20 Years After: Have We Learnt the Lessons?

 The EBRD 2009 annual flagship publication “Transition Report” was published exactly 20 years after the Berlin Wall fell. Its presentation by Chief Economist Erik Berglof was accompanied by a Panel Discussion with former Presidents Kwasniewski (Poland) and Carnogursky (Czechoslovakia), Thomas Mirow (EBRD) and the historian Timothy Garton Ash, an expert on transition.

The Transition Report focuses mainly on the present crisis and states – the well-known fact – that the “EBRD region” (stretching from Slovakia to Mongolia, from the Baltics to Montenegro, from Slovenia to Kazakhstan and Russia) has been hardest hit by the crisis and will recover from it (once it is “over”), more slowly than other regions of the world.

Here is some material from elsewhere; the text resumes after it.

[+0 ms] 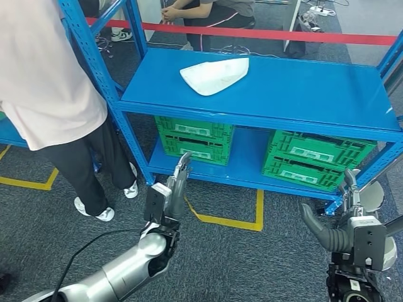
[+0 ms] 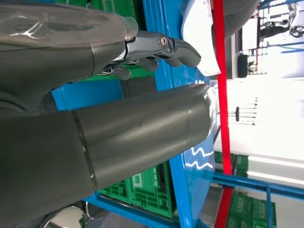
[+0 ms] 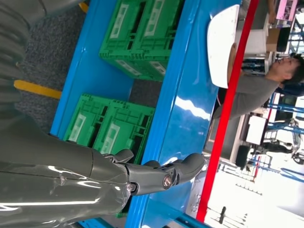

The specifics of this region are – among all other, as Kwasniewski pointed out – the “velvet revolutions” which might have set a new global standard of non-violent revolutions throughout the world and its strong reliance on the EU anchor (for the countries farther to the West) which resulted in high financial flows from abroad (mainly through wholesale funding of West-owned banks) and strong value-chain integration into Western consumer and investment goods production. This integration model enabled the countries to grow very fast until the onset of the crisis – which did not originate in the region, but in the West.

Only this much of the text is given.